The CEME offers lectures for emergency medical professionals in areas such as advanced emergency nursing, pediatric emergency medicine and high risk emergency medicine. In addition to lectures, CEME also offers DVD, MP3 and CD learning products.
Other Careers to Consider
Emergency Medical Technician (EMT)/Paramedic
If you think that a career as an emergency nurse may be a bit too stationary and desire a career that allows you more movement beyond the confines of a hospital, you may consider looking into the EMT/paramedic field.
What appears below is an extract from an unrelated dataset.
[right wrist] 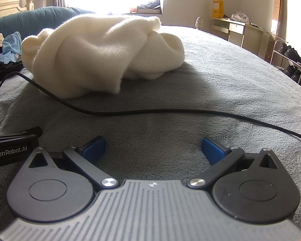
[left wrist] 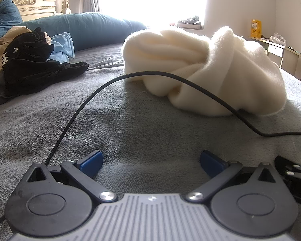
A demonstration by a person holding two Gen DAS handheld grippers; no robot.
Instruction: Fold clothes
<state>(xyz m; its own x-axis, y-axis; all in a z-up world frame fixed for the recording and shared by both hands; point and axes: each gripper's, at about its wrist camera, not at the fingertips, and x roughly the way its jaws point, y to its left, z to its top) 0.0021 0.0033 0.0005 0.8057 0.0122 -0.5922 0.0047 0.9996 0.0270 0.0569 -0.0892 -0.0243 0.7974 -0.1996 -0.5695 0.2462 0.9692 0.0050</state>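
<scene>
The left gripper (left wrist: 151,163) is resting low on the grey bed cover (left wrist: 50,120) with its blue pads (left wrist: 91,162) spread wide, holding nothing. The right gripper (right wrist: 153,149) is sitting just beside it, to its right, jaws likewise wide apart and empty over the cover. A black cable (left wrist: 86,100) is arching between the grippers and the cream garment (left wrist: 206,68), which is lying crumpled in a heap at mid-bed, ahead of both grippers (no clear front or collar is showing). Its longer side is running roughly left to right, and the cable is touching its near edge. Dark and light-blue clothes (left wrist: 34,60) are piling up at the far left. The side of the left gripper is reading "GenRobot.AI" (right wrist: 11,151) in the right wrist view; print on the yellow box (right wrist: 217,8) is too small to read.
</scene>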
These professionals are required to hold at least a high school diploma or a related credential and CPR certification before commencing basic training. EMTs must go through basic, intermediate and/or advanced levels of formal training. Paramedics, however, are required to obtain the most advanced EMT and medical skills.
Once they've completed training, both EMTs and paramedics must successfully complete the National Registry of Emergency Medical Technicians (NREMT) examination. Professional duties include administering first aid, transferring patients to trauma facilities and ensuring that supplies are sanitized. The BLS estimated that, in 2011, the mean annual wage of EMTs and paramedics nationwide was about $34,000.
Perhaps the salary of an emergency nurse is not quite as high as you'd like. If this is the case, you may consider a career as a physician assistant. Although these professionals are required to hold at least a master's degree, the investment you make in obtaining the education may more than pay off. The BLS estimated that in 2011, the mean annual wage of physician assistants nationwide was about $89,000. In addition, the employment rate for physician assistants was projected to grow by about 30% through 2020, more than twice the average rate of growth for all occupations.
Physician assistants are required to obtain a license by successfully completing the Physician Assistant National Certifying Examination. Their professional duties may range from administering health exams, evaluating medical histories and administering diagnostic exams. They may also be required to complete office work.